• **What is required**: Once you have located the line containing "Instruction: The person" in the material below, return it exactly along with each line after it through the line containing "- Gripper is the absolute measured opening".

• **The records**:
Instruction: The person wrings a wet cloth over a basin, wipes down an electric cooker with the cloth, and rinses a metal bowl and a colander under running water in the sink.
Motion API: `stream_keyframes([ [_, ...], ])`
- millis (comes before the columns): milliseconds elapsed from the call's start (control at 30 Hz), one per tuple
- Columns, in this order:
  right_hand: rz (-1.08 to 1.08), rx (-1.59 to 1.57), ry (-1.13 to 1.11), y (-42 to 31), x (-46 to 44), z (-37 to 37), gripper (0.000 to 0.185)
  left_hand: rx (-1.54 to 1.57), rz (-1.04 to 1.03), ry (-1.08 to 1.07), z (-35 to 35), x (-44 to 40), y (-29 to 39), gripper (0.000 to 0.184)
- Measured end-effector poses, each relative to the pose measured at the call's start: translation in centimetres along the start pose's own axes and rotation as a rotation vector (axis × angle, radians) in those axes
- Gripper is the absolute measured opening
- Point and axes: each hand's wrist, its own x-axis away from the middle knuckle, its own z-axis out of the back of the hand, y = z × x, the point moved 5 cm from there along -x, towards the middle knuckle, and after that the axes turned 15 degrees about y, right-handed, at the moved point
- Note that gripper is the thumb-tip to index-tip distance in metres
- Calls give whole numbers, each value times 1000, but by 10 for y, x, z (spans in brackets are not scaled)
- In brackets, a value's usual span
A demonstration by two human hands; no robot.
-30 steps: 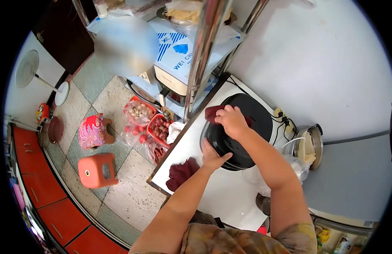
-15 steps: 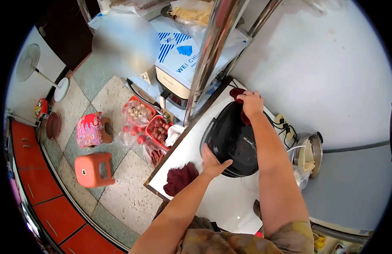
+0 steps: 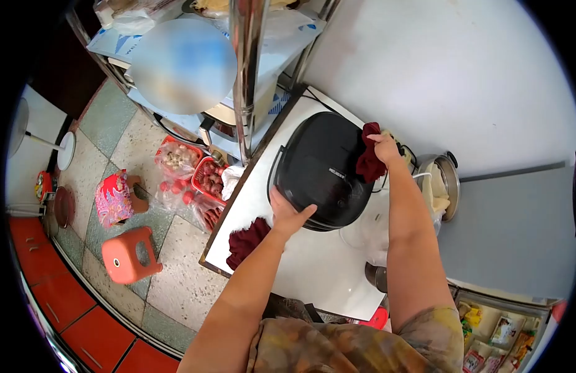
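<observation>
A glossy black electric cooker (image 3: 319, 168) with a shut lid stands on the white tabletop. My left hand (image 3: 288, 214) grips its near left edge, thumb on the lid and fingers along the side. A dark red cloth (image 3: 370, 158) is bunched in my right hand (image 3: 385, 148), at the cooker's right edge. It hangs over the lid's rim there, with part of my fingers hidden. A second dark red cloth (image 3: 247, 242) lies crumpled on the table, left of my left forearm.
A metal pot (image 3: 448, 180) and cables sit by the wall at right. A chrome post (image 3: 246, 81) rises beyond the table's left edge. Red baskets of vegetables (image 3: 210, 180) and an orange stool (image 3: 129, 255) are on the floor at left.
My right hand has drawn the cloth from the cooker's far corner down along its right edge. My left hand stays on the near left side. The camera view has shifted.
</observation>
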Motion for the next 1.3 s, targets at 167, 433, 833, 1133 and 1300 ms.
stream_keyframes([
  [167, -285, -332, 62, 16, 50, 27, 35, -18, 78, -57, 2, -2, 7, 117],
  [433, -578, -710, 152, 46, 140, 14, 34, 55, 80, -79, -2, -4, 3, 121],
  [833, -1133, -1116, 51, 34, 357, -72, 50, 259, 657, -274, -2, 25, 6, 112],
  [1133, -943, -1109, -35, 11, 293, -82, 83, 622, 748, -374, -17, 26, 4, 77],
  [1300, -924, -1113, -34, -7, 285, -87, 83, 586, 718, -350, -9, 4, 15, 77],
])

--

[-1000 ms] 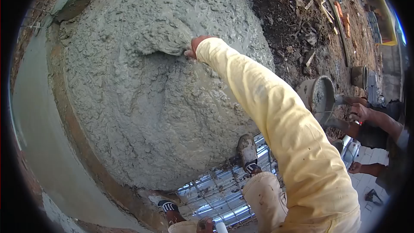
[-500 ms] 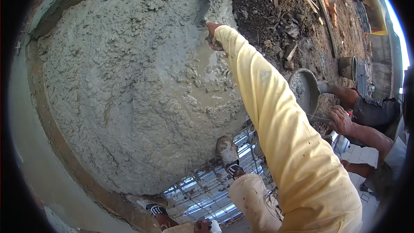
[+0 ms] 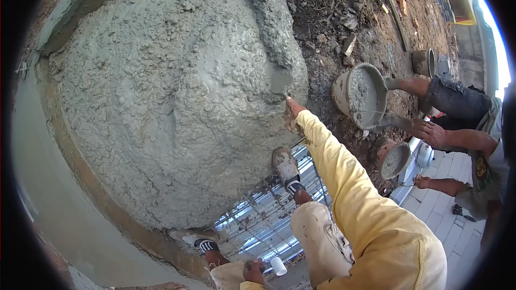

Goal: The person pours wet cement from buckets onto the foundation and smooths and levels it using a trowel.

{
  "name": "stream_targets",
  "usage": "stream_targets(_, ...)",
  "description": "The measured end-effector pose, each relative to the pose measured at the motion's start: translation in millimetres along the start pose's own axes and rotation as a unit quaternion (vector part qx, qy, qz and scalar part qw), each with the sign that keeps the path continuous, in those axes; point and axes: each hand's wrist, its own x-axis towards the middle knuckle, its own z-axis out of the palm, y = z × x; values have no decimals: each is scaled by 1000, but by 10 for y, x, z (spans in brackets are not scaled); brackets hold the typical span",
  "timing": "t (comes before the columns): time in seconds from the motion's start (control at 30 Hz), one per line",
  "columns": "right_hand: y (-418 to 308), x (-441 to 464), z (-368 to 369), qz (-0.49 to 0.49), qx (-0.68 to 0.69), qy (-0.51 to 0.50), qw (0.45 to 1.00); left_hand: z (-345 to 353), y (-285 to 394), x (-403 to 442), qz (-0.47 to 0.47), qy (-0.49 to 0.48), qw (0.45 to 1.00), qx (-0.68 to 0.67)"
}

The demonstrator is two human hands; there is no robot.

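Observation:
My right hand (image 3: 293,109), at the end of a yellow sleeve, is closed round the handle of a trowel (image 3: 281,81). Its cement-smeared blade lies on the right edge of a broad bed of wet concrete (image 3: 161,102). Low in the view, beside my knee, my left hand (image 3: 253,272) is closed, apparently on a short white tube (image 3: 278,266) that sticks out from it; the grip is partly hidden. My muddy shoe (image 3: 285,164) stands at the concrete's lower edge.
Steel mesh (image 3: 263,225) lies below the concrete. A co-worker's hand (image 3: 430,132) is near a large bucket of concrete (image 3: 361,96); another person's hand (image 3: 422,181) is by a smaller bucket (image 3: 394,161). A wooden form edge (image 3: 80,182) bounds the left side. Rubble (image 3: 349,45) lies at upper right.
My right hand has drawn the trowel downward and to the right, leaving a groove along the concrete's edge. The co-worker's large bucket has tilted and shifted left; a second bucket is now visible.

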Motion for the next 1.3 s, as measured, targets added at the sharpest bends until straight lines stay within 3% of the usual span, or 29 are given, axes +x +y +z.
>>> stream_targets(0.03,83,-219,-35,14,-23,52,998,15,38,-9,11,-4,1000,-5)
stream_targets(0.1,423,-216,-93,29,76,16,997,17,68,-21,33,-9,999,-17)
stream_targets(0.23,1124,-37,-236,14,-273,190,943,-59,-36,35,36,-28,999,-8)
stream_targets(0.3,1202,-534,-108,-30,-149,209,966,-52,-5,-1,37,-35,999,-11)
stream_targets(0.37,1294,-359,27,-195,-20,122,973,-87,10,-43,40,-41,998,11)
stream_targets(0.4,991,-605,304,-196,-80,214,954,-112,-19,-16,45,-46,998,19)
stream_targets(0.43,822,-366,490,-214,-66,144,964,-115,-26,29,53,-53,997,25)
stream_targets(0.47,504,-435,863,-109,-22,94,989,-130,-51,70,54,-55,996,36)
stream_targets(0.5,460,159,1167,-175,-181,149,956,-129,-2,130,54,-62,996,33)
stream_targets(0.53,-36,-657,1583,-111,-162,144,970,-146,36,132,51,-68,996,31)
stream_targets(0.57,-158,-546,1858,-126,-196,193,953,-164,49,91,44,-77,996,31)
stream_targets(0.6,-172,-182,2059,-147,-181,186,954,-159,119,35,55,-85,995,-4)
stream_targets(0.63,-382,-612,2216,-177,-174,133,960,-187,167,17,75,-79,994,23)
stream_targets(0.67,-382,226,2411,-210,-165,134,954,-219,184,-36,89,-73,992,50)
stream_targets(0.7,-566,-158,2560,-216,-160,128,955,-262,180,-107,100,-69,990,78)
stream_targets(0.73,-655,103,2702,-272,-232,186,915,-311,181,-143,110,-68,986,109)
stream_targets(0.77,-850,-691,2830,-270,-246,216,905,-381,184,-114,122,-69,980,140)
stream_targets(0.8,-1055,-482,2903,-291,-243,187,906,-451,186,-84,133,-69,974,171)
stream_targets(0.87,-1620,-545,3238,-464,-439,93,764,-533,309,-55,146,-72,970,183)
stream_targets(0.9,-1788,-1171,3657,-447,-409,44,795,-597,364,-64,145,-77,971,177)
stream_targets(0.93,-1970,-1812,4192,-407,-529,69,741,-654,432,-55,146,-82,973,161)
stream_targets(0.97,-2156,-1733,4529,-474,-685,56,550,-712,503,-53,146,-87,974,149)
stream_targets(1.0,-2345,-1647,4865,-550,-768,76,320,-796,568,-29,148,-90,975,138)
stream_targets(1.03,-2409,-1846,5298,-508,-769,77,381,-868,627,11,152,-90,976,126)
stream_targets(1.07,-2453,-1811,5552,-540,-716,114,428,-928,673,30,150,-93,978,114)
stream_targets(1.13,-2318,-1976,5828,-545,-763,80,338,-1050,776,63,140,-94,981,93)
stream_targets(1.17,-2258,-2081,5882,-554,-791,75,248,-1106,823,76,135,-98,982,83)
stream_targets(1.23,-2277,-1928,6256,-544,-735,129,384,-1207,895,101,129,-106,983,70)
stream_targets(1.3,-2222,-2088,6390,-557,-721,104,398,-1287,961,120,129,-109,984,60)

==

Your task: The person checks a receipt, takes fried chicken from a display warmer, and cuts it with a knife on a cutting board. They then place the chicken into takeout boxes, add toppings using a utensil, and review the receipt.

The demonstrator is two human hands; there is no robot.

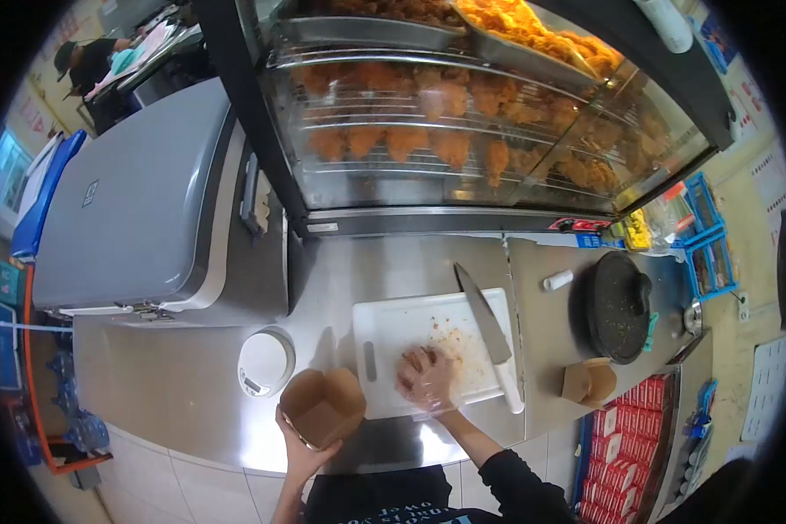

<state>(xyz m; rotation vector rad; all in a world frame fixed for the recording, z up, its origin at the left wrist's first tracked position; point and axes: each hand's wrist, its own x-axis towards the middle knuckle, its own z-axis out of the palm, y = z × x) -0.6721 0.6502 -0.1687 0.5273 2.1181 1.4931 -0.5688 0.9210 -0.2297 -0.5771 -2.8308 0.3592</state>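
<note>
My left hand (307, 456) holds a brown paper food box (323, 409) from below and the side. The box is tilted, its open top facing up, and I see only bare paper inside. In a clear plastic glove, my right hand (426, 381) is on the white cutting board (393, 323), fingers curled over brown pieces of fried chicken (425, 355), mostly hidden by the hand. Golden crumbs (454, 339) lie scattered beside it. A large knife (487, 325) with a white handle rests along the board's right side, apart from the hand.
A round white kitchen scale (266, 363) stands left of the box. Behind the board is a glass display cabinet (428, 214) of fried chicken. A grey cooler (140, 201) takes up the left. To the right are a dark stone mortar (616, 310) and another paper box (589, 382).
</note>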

• **Reply to the task**:
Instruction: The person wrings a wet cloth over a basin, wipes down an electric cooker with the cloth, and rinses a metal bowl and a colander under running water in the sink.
Motion API: `stream_keyframes([ [_, ...], ])`
- millis (comes before the columns): milliseconds elapsed from the call's start (control at 30 Hz), one per tuple
- Columns, in this order:
  right_hand: rz (-1.08 to 1.08), rx (-1.59 to 1.57), ry (-1.13 to 1.11), y (-42 to 31), x (-46 to 44), z (-37 to 37), gripper (0.000 to 0.185)
  left_hand: rx (-1.54 to 1.57), rz (-1.04 to 1.03), ry (-1.08 to 1.07), z (-35 to 35), x (-44 to 40), y (-29 to 39), gripper (0.000 to 0.184)
- Measured end-effector poses, each relative to the pose measured at the call's start: translation in centimetres along the start pose's own axes and rotation as a rotation vector (axis × angle, radians) in those axes
- Gripper is the absolute measured opening

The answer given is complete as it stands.